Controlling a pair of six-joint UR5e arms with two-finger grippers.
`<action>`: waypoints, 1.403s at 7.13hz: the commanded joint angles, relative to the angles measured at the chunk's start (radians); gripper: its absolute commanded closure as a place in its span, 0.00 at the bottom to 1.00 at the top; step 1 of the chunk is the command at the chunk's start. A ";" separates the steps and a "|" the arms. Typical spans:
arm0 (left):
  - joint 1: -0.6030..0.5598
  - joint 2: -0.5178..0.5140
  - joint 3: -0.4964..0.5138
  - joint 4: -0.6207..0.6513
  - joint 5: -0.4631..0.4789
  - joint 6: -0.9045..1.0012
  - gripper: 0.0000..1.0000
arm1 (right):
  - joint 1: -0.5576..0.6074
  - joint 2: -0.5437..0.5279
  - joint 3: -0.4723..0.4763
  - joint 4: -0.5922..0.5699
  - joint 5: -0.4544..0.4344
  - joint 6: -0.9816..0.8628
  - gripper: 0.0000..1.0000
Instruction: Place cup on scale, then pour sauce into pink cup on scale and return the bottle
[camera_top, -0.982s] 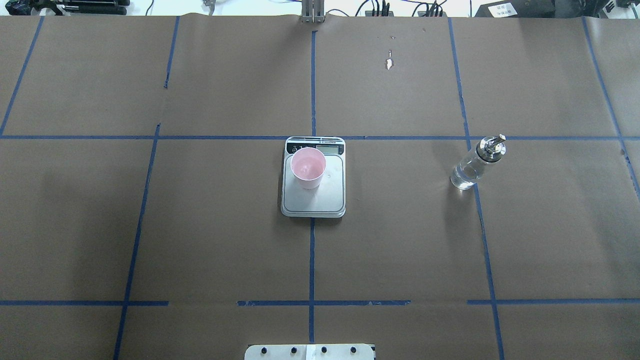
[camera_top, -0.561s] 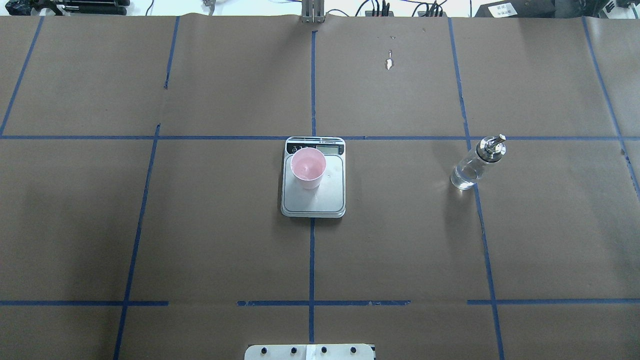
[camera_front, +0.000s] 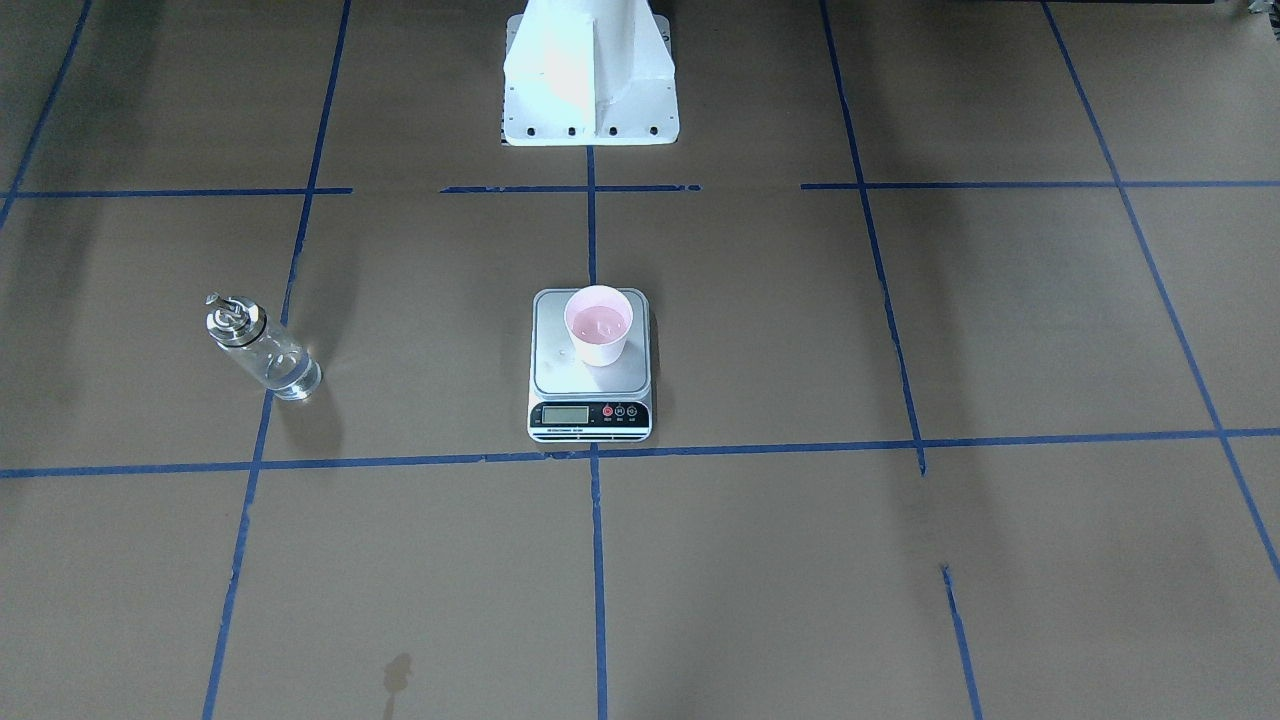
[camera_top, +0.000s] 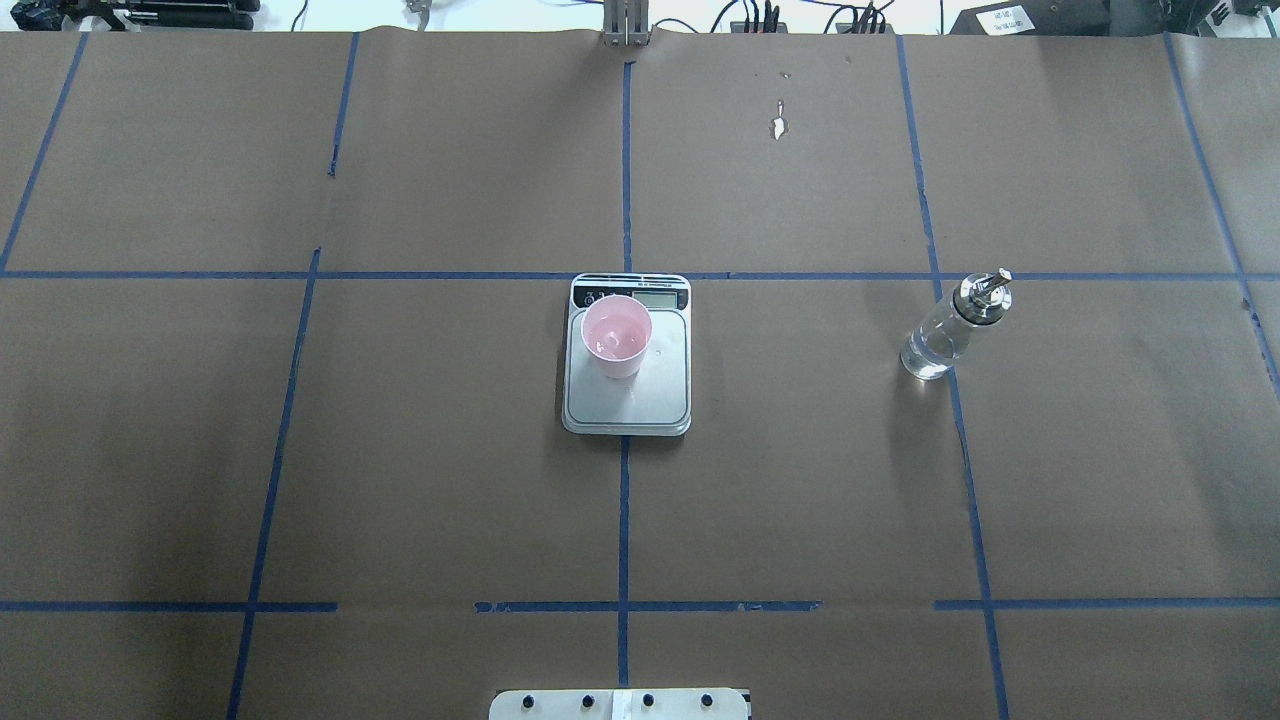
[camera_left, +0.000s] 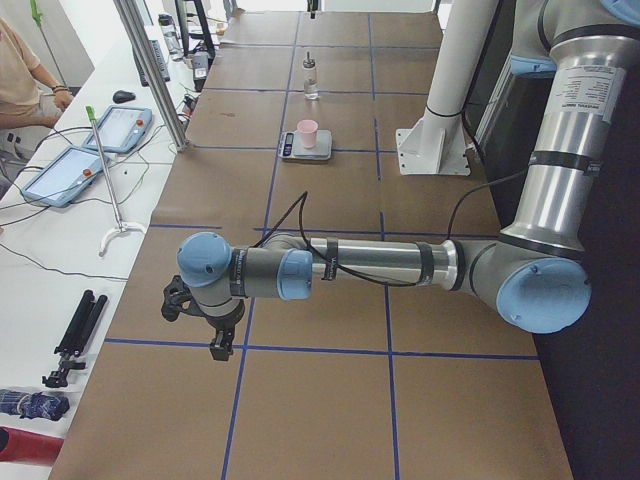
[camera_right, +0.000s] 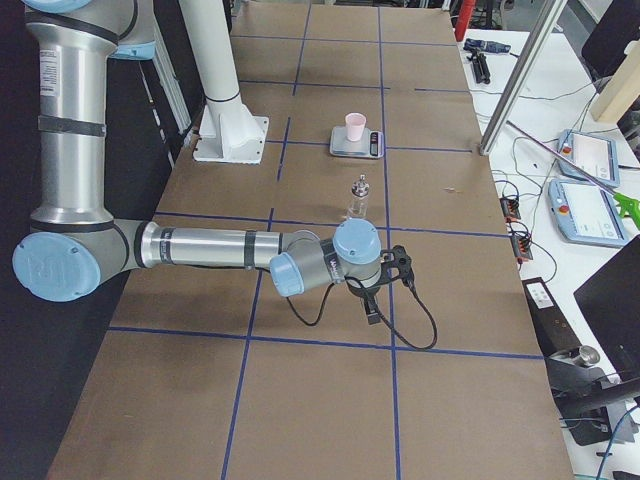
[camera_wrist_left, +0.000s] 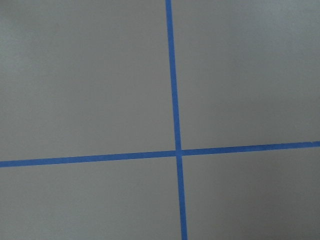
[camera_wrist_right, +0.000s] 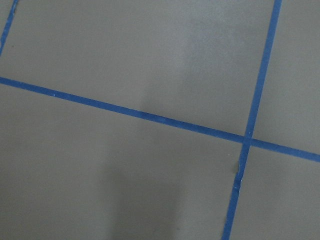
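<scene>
The pale pink cup (camera_top: 617, 335) stands upright on the silver scale (camera_top: 650, 400), toward its display end, with some clear liquid inside. The glass bottle (camera_top: 940, 340) with its metal spout stands upright on the brown paper, far to the scale's right in the overhead view, and holds clear sauce. Nothing grips either one. My left gripper (camera_left: 222, 345) hangs over the table end far from the cup, seen only in the exterior left view. My right gripper (camera_right: 372, 315) hangs near the table's other end, a little short of the bottle (camera_right: 358, 195). I cannot tell whether either is open or shut.
Blue tape lines divide the brown paper into squares. The white robot pedestal (camera_front: 590, 70) stands at the table's robot side. Tablets (camera_left: 120, 128) and cables lie on the white side bench, where a person (camera_left: 20, 70) sits. Both wrist views show only paper and tape.
</scene>
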 joint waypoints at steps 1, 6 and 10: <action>0.055 -0.005 0.008 -0.021 0.010 -0.115 0.00 | -0.005 0.085 0.028 -0.327 -0.049 -0.225 0.00; 0.109 -0.006 -0.057 0.086 0.019 -0.005 0.00 | 0.030 0.097 0.025 -0.418 -0.068 -0.342 0.00; 0.109 0.020 -0.075 0.076 0.007 -0.001 0.00 | 0.032 0.102 0.031 -0.409 -0.060 -0.340 0.00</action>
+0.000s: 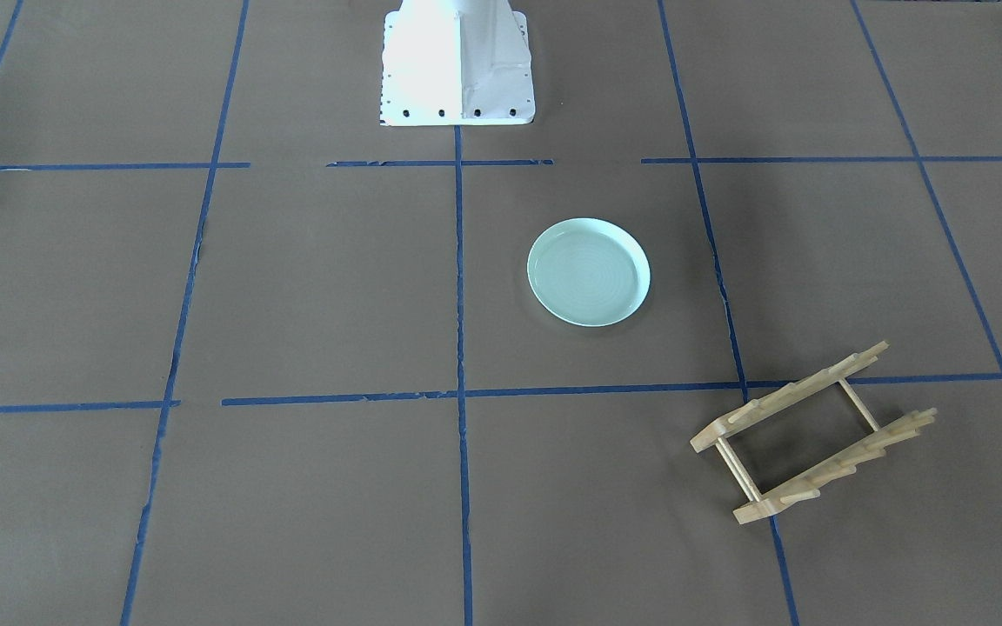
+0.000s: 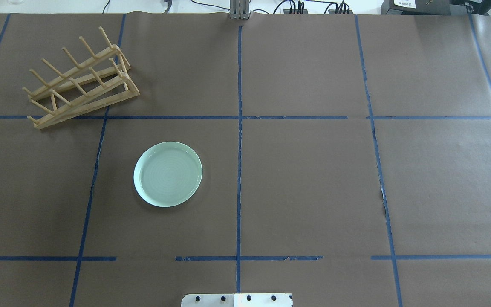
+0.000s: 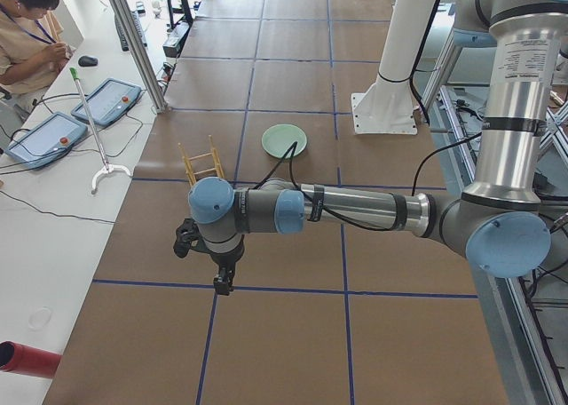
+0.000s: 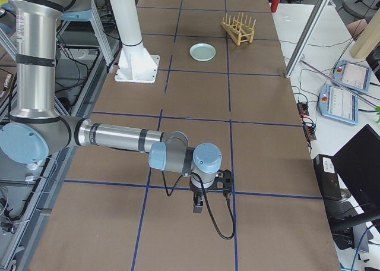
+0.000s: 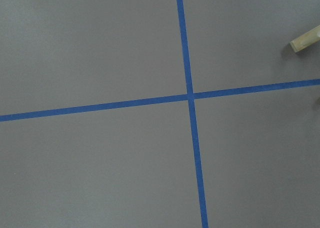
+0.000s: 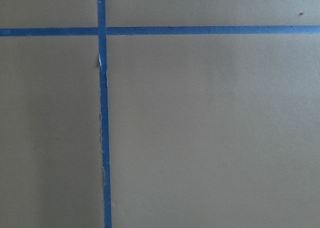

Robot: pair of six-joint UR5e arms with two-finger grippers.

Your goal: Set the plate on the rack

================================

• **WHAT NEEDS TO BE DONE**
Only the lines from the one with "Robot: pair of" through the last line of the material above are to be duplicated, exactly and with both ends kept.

• **SOLUTION FOR THIS EXERCISE**
Robot: pair of six-joint UR5e arms with two-finger grippers.

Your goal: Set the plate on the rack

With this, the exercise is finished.